This was not the Christmas we were expecting when we moved to London. About a week ago the Government announced that London would move into Tier 4 lockdown. Meeting people is restricted, non-essential shops and restaurants are closed again. We are all housebound except to exercise or buy groceries.
We were to spend Christmas lunch at the local pub. We booked early and carefully selected our meals dreaming how delicious it would be. But those plans have gone out the window now.
I am disappointed. I was looking forward to experiencing a traditional English Christmas pub meal for the first time.
It’s interesting what this lockdown reveals about ourselves and our priorities. So much has changed since the pandemic hit and there have been times I resented the “new normal”.
But this is Christmas.
While the world has changed, the Christmas message of hope and joy to the world has remained unchanged for centuries.
We may not be tucking into a lovely meal cooked by someone else, but food or no food, lockdown or no lockdown, Christmas hasn’t stopped. It can’t be stopped. It’s happened. It’s fact.
Two thousand years ago, a miracle happened. God sent His only Son to earth to be born human. It was the greatest gift history had ever seen. That tiny baby was going to save the world.
Hundreds of years before, His birth had been foretold by prophets. It was Isaiah who wrote:
For to us a child is born, to us a son is given, and the government will be on his shoulders. And he will be called Wonderful Counselor, Mighty God, Everlasting Father, Prince of Peace.Isaiah 9:6 (NIV)
This tiny infant was that promised Messiah. And one day He would die for me.
I can’t help feeling like a bit of an idiot for being disappointed at the promise of confit duck and Christmas pudding that didn’t eventuate.
Instead we have the promise of reconciliation, of hope and immeasurable love. Grace that stretches as far as the east from the west. Peace on earth and good will towards men indeed.
Maybe stripping away the worldly festivities this year is an unexpected gift. An opportunity to focus on what’s truly important about the season. A time to look past the distractions and remember this incredible gift God has given us.
We were all supposed to go to church this morning. My husband is playing the piano at the 9am service today. But even the pleasure of attending church as a family on Christmas Day is denied us it seems.
Our boy came in contact with a student at school who developed COVID. Our son is ok. He hasn’t developed symptoms, but needs to self-isolate until the 27 December. According to regulations, my husband can still serve at church. So he will go on his own this morning.

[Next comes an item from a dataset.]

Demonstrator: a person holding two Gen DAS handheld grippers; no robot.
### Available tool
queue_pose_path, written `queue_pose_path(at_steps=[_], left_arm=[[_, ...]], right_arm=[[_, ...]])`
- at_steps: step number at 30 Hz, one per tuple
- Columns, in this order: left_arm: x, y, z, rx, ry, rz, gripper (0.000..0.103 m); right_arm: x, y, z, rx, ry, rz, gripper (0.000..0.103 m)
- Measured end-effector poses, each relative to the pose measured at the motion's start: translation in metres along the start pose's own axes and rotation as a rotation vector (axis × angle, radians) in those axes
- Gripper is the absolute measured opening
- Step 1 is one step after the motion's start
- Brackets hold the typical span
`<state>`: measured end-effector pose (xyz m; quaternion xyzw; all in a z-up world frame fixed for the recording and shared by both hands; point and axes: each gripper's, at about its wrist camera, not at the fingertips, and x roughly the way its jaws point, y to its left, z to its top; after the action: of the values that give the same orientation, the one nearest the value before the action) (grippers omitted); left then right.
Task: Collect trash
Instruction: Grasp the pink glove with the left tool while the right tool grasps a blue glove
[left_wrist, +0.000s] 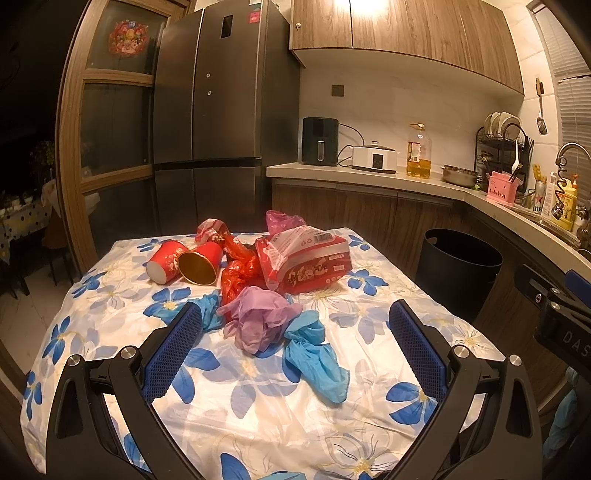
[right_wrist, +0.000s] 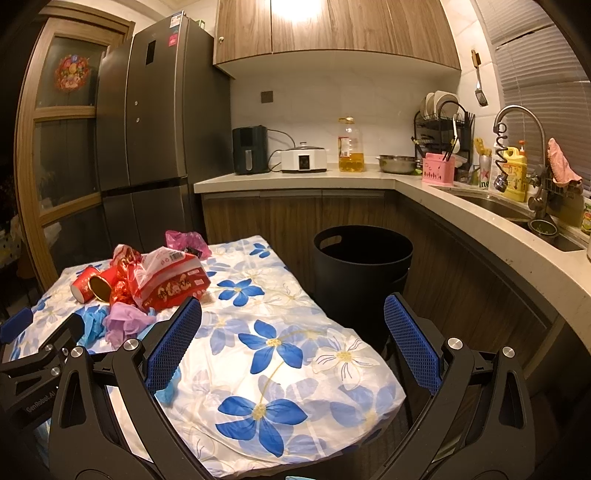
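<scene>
Trash lies heaped on the flowered tablecloth (left_wrist: 258, 398): two red paper cups (left_wrist: 184, 260) on their sides, a red-and-white tissue pack (left_wrist: 306, 260), crumpled red plastic (left_wrist: 238, 277), a purple glove (left_wrist: 258, 317) and blue gloves (left_wrist: 317, 354). My left gripper (left_wrist: 295, 325) hangs open just short of the purple and blue gloves, empty. In the right wrist view the same pile (right_wrist: 147, 288) sits at the far left. My right gripper (right_wrist: 291, 314) stands open over the cloth's right half, empty. A black bin (right_wrist: 364, 273) stands on the floor beside the table's far right corner.
A dark fridge (left_wrist: 221, 118) rises behind the table. The counter (right_wrist: 314, 179) carries an air fryer, a cooker, an oil bottle, a metal bowl and a dish rack. A sink with tap (right_wrist: 517, 147) is at right. The table's right edge (right_wrist: 369, 350) drops close to the bin.
</scene>
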<state>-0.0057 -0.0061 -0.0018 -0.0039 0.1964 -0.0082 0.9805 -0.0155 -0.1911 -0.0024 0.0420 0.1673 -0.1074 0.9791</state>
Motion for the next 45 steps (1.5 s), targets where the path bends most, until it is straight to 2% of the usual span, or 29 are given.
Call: queue_pose_path(at_steps=[4,11,17,22,26,31,34,37,38,39,41,45], left_arm=[[0.004,0.011,-0.004,-0.039,-0.002,0.008,0.098],[0.012,0.042,-0.017,-0.102,-0.026,0.070,0.098],[0.019,0.069,-0.029,-0.152,-0.049,0.119,0.098],[0.030,0.080,-0.036,-0.152,-0.041,0.147,0.098],[0.040,0.083,-0.039,-0.149,-0.039,0.159,0.098],[0.049,0.083,-0.040,-0.144,-0.048,0.159,0.098],[0.054,0.083,-0.041,-0.143,-0.048,0.159,0.098],[0.059,0.084,-0.043,-0.139,-0.043,0.160,0.097],[0.060,0.083,-0.042,-0.137,-0.040,0.160,0.096],[0.062,0.082,-0.042,-0.136,-0.039,0.158,0.096],[0.065,0.080,-0.042,-0.133,-0.039,0.153,0.095],[0.077,0.071,-0.040,-0.117,-0.036,0.132,0.093]], right_arm=[[0.011,0.002,-0.004,0.000,0.011,0.014,0.098],[0.033,0.016,-0.021,-0.002,0.011,0.069,0.098],[0.063,0.044,-0.047,-0.016,0.048,0.200,0.098],[0.079,0.078,-0.073,-0.072,0.070,0.325,0.096],[0.092,0.096,-0.092,-0.093,0.101,0.390,0.092],[0.111,0.112,-0.109,-0.084,0.157,0.436,0.079],[0.121,0.120,-0.116,-0.094,0.176,0.434,0.066],[0.129,0.124,-0.122,-0.103,0.206,0.442,0.036],[0.130,0.124,-0.124,-0.110,0.218,0.447,0.021],[0.130,0.124,-0.124,-0.116,0.223,0.450,0.012],[0.129,0.120,-0.122,-0.118,0.218,0.452,0.006],[0.122,0.106,-0.110,-0.104,0.185,0.434,0.004]])
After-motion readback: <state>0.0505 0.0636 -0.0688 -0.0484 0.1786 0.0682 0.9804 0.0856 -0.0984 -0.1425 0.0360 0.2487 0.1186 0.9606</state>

It’s sad to greet Christmas with face masks and sanitisers. It’s utterly disappointing to have plans we looked forward to dashed at the last minute.

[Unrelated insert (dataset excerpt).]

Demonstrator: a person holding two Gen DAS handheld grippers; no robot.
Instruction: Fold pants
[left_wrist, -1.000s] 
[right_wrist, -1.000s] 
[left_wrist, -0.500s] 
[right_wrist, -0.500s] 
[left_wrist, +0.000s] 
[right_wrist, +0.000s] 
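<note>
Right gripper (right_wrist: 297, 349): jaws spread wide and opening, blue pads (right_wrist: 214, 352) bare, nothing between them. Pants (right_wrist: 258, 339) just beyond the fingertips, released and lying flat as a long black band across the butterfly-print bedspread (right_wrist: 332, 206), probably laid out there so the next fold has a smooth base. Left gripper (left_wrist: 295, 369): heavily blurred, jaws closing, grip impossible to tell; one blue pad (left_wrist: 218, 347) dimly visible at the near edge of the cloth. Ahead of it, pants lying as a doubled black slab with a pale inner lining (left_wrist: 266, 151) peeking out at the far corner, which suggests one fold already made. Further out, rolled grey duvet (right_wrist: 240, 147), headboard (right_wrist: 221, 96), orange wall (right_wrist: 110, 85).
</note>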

But beneath the disappointment and sadness, is a joy that can never be extinguished. A joy that comes from knowing just how much we’re loved by our creator. A sense of gratitude for this tiny child who will one day bring in a new heaven and a new earth.
In this broken and fallen world, His light shines brighter and His promise of home is all the more sweeter.
In Isaiah again we glimpse that promise:
But be glad and rejoice forever in what I will create, for I will create Jerusalem to be a delight and its people a joy. I will rejoice over Jerusalem and take delight in my people; the sound of weeping and of crying will be heard in it no more.
Never again will there be in it an infant who lives but a few days, or an old man who does not live out his years; the one who dies at a hundred will be thought a mere child; the one who fails to reach a hundred will be considered accursed.Isaiah 64:18-20 (NIV)
A world without the brokenness of sin. A world that is meant to be. In this COVID-19 infested, painful and often disappointing world, I am looking forward to that.
So come, all you unfaithful, broken and exhausted, come see what our God has done.